What needs to be done » Would you repeat the data below exactly, taking out the images?
|---|
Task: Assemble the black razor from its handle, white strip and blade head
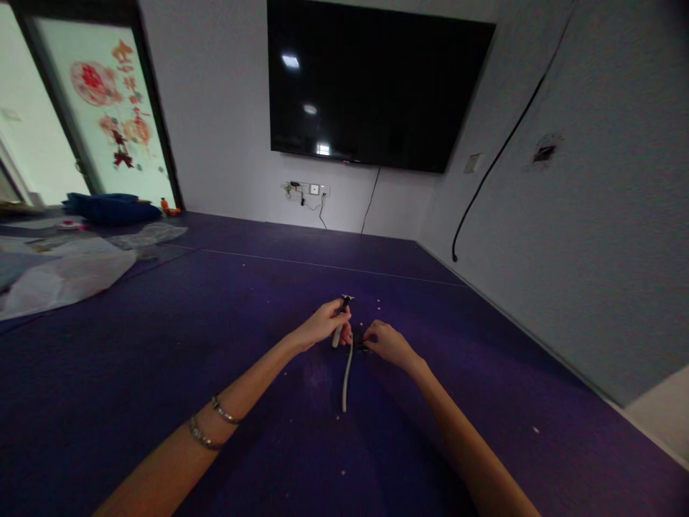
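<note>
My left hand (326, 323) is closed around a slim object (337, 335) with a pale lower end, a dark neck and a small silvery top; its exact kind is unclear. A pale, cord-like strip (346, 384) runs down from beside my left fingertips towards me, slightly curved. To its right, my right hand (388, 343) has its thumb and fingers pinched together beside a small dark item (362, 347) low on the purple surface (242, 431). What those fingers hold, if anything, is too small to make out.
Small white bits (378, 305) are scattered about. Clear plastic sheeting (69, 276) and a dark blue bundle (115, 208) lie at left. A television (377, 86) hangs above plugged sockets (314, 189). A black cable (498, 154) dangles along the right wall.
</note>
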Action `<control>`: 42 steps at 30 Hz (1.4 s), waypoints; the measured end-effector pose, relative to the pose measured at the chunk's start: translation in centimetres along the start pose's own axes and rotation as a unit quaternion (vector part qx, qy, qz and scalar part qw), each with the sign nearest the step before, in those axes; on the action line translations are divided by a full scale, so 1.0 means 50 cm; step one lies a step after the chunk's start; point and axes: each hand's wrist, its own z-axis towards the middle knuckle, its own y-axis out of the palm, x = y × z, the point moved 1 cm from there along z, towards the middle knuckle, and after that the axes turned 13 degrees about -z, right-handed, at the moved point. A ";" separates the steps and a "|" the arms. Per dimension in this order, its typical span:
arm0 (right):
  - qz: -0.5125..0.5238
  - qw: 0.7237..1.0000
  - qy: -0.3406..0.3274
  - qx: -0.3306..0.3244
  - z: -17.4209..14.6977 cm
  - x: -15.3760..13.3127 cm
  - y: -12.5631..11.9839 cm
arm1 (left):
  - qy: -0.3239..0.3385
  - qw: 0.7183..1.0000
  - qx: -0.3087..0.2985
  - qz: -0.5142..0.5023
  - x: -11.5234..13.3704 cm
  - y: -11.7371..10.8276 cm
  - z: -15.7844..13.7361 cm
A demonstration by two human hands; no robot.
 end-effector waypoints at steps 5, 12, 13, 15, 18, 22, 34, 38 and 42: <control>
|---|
Task output »
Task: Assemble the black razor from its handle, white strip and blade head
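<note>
My left hand (326, 323) is closed around a slim object (337, 335) with a pale lower end, a dark neck and a small silvery top; its exact kind is unclear. A pale, cord-like strip (346, 384) runs down from beside my left fingertips towards me, slightly curved. To its right, my right hand (388, 343) has its thumb and fingers pinched together beside a small dark item (362, 347) low on the purple surface (242, 431). What those fingers hold, if anything, is too small to make out.
Small white bits (378, 305) are scattered about. Clear plastic sheeting (69, 276) and a dark blue bundle (115, 208) lie at left. A television (377, 86) hangs above plugged sockets (314, 189). A black cable (498, 154) dangles along the right wall.
</note>
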Action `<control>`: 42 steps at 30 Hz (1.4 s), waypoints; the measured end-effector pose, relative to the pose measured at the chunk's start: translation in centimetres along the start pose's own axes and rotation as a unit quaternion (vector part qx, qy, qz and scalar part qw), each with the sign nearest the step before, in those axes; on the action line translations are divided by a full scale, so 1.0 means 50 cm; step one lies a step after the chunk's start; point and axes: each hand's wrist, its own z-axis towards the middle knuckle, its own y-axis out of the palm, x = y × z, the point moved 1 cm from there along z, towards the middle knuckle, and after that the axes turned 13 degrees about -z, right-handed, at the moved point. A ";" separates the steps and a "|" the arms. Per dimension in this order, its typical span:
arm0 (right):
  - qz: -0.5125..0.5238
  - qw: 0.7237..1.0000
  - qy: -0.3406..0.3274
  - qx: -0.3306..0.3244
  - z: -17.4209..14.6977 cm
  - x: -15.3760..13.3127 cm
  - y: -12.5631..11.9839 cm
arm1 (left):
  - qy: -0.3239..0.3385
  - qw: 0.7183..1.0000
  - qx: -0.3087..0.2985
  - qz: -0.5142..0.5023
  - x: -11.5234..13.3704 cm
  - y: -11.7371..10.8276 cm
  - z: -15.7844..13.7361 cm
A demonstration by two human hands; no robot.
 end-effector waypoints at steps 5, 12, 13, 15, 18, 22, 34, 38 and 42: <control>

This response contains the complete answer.